#### Directions for this task
Set down all of the lines below exactly as they are given.

#### Dataset excerpt
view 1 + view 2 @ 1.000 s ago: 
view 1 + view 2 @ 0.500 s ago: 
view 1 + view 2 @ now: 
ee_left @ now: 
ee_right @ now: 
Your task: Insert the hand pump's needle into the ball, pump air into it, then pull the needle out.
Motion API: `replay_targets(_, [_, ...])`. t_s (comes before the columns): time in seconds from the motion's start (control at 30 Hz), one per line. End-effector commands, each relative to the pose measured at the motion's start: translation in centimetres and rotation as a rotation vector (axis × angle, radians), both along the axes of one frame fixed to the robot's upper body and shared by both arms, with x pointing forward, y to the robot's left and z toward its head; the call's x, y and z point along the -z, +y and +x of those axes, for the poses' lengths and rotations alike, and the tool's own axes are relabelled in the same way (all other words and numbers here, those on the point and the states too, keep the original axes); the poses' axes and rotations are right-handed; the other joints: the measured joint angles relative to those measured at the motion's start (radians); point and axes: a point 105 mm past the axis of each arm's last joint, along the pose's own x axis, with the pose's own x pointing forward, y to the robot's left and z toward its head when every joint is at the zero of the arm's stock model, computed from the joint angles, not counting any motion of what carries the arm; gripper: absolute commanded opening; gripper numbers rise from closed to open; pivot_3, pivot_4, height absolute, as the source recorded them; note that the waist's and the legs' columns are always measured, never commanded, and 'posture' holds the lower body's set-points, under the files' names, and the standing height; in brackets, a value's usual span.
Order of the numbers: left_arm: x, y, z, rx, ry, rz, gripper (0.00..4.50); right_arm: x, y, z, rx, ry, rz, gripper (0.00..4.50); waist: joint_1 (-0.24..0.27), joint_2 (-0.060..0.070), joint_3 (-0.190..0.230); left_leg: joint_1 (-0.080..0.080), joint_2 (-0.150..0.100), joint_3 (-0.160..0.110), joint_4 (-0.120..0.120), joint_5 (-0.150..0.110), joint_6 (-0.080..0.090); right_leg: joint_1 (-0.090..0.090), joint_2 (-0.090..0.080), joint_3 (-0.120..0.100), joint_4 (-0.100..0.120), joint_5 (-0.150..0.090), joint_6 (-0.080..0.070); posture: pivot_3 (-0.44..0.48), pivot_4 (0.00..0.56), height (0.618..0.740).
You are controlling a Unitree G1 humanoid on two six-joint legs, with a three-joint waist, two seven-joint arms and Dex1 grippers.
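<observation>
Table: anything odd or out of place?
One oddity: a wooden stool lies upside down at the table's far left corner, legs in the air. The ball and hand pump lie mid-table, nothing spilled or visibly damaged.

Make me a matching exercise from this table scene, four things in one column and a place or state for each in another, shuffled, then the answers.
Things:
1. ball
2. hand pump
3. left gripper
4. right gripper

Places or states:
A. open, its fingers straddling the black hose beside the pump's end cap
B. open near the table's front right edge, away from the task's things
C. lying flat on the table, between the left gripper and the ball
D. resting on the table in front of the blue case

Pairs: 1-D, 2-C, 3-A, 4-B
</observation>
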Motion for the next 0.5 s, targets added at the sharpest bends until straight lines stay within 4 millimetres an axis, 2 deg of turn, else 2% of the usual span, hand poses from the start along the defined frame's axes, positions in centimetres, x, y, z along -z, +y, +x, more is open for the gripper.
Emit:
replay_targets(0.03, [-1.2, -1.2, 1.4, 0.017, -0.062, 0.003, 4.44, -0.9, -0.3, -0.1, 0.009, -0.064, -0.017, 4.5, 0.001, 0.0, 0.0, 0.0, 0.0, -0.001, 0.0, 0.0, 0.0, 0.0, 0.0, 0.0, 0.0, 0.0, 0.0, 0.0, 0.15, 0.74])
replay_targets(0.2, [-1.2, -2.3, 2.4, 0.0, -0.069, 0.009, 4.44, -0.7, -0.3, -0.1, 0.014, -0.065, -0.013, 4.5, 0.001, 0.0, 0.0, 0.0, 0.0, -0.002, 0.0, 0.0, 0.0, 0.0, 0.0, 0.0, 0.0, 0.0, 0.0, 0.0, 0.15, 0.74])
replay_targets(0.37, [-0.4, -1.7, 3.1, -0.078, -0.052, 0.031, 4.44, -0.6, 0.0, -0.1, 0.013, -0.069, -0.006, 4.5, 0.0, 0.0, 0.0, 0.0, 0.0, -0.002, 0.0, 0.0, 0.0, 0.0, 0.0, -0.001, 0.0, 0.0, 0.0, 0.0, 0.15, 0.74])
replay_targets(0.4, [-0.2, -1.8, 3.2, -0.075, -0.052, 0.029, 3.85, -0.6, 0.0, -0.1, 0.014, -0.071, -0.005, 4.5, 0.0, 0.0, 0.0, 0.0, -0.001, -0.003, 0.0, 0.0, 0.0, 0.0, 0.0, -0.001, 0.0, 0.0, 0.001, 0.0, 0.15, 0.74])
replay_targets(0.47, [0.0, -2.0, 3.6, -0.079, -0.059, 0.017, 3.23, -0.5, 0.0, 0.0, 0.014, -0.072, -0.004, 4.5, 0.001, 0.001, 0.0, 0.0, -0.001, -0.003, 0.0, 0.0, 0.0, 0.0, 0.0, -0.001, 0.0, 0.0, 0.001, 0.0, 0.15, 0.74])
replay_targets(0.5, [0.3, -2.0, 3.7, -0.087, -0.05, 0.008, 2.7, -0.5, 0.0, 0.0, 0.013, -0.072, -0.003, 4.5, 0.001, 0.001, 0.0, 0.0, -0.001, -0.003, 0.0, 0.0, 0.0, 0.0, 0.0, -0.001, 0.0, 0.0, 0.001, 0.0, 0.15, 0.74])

#### Answer space
view 1 + view 2 @ 1.000 s ago: 
view 1 + view 2 @ 0.500 s ago: 
view 1 + view 2 @ now: 
ee_left @ now: 
ee_right @ now: 
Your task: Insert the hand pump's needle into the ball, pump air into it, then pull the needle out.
Motion API: `replay_targets(_, [_, ...])`. t_s (comes before the columns): time in seconds from the motion's start (control at 30 Hz), one per line. End-effector commands, each relative to the pose measured at the motion's start: translation in centimetres and rotation as a rotation vector (axis × angle, radians), both along the axes of one frame fixed to the robot's upper body and shared by both arms, with x pointing forward, y to the robot's left and z toward its head; the call's x, y and z point along the -z, +y and +x of those axes, for the poses' lengths and rotations alike, and the tool's own axes are relabelled in the same way (all other words and numbers here, those on the point and the states too, keep the original axes); the poses' axes and rotations are right-handed; the other joints: the measured joint angles relative to those measured at the motion's start (radians); point and axes: a point 105 mm past the axis of each arm's last joint, along the pose's own x axis, with the pose's own x pointing forward, y to the robot's left and z toward its head when every joint is at the zero of the arm's stock model, computed from the joint angles, not counting any motion of what carries the arm; gripper: absolute commanded opening; gripper numbers rise from closed to open; pivot_3, pivot_4, height absolute, as the source recorded them; note that the waist's and the legs' columns are always measured, never commanded, and 'posture' holds the lower body's set-points, under the files' names, and the standing height; in brackets, a value's usual span.
Order of the numbers: left_arm: x, y, z, rx, ry, rz, gripper (0.00..4.50); right_arm: x, y, z, rx, ry, rz, gripper (0.00..4.50); waist: joint_1 (-0.24..0.27), joint_2 (-0.060..0.070), joint_3 (-0.190..0.230); left_leg: joint_1 (-0.080..0.080), joint_2 (-0.150..0.100), joint_3 (-0.160..0.110), joint_4 (-0.120..0.120), joint_5 (-0.150..0.110), joint_6 (-0.080..0.090); right_leg: joint_1 (-0.090..0.090), joint_2 (-0.090..0.080), joint_3 (-0.120..0.100), joint_4 (-0.100..0.120), joint_5 (-0.150..0.090), joint_6 (-0.080..0.070); posture: pivot_3 (-0.44..0.48), pivot_4 (0.00..0.56), height (0.618..0.740).
You are controlling a Unitree G1 humanoid on two six-joint legs, with a three-joint waist, two seven-joint arms and Dex1 grippers.
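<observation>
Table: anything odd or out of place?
One oddity: a wooden stool lies upside down at the table's far left corner, legs in the air. The ball and hand pump lie mid-table, nothing spilled or visibly damaged.

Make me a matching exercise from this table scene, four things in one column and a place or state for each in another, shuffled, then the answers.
Things:
1. ball
2. hand pump
3. left gripper
4. right gripper

Places or states:
A. open, its fingers straddling the black hose beside the pump's end cap
B. open near the table's front right edge, away from the task's things
C. lying flat on the table, between the left gripper and the ball
D. resting on the table in front of the blue case

Pairs: 1-D, 2-C, 3-A, 4-B
</observation>
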Motion for the next 0.5 s, targets added at the sharpest bends until straight lines stay within 4 millimetres an axis, 2 deg of turn, else 2% of the usual span, hand poses from the start along the defined frame's axes, positions in centimetres, x, y, z along -z, +y, +x, more is open for the gripper.
Emit:
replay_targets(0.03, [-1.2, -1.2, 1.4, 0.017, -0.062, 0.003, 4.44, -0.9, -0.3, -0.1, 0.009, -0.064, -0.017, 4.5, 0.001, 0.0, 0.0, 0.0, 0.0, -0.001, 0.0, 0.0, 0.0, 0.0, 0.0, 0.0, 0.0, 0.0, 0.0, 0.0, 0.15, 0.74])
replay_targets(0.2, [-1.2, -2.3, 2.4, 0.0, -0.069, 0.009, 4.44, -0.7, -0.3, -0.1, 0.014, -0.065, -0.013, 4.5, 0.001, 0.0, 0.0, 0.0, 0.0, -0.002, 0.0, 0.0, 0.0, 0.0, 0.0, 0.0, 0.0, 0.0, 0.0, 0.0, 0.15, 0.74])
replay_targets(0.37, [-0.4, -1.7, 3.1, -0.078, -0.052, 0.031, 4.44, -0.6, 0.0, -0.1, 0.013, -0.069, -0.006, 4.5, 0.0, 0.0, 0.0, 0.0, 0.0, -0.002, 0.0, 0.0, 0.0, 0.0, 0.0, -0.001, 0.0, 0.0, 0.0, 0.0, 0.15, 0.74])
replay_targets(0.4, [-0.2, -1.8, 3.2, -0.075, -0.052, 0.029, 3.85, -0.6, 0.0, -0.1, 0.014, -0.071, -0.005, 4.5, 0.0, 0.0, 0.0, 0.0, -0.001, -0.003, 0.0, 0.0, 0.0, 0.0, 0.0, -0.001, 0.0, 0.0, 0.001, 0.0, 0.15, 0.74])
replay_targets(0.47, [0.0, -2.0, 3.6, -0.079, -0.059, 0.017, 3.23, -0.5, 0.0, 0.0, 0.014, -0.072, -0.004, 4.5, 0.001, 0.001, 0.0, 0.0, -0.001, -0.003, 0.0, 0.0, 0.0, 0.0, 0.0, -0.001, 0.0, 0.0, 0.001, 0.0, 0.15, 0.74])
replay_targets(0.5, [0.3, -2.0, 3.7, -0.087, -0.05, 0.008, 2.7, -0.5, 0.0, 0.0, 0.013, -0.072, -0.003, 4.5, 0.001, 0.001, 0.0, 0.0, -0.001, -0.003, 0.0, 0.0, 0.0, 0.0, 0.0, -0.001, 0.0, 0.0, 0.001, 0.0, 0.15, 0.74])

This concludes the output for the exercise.